Spätestens mit der Veröffentlichung des Vorgängers von „Fight To Win“, „Shoki Shoki“, gelang es Femi Kuti, aus den Fußstapfen seines 1997 an Aids verstorbenen Vaters zu treten und eine eigenständige Interpretation dessen abzuliefern, was zumindest ältere Fans von Vater Fela auf Dutzenden LPs kennen und schätzen lernten und neuerdings wieder komplett auf CD veröffentlicht wurde.
Hochgehalten wird weiterhin das traditionell ausgeprägt politische Engagement der Familie Kuti und die Kritik an der politischen und gesellschaftlichen Situation Afrikas im Allgemeinen und Nigerias im Besonderen. Übernommen wurde auch die Methode der namentlichen Brandmarkung korrupter Politiker.

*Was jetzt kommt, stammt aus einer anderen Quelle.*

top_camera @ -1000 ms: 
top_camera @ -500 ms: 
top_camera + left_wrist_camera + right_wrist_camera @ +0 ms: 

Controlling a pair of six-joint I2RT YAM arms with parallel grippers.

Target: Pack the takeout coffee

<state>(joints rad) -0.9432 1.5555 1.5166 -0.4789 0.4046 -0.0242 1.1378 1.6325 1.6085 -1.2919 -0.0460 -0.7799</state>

Und Fight To Win ist überdies ein absolut gelungenes Afrobeat-Album mit eindrucksvoll schnellen, treibenden Tracks, dynamischen Basslinien und dominierenden, agitierenden Bläsersätzen. Anders als ehemals bei Fela Kuti deutlich entschlackt, aber mit allen wesentlichen Ingredienzen wie Jazz, Funk, Soul, gewürzt mit einem Schuß Salsa, Samba, Hip- Hop und House. Hier geht es im Wesentlichen aber traditionell zu und das ist in diesem Fall wohl tuend und gut.
Ganz anders verhält es sich mit dem Werk von Issa Bagayogo aus Mali. Schon vor Erscheinen mit Lob überschüttet, verbindet sich hier das traditionelle Spiel einer Laute mit dem Namen Kamele N’Goni mit den technischen Möglichkeiten zweier findiger französischer Produzenten zur neuesten afrikanischen House-Spezialität. Trancige Beats mit einem guten Schuss Mali-Blues, wobei es gar nicht ungut bzw. gar niemandem so richtig auffällt, wie weit das im Grunde von traditioneller Musik bereits entfernt ist. Diese Veröffentlichung trifft den Geschmack und die Hörgewohnheiten der Worldmusic- KonsumentInnen mit einem gewissen Hang zum Dancefloor zur Zeit wohl am besten.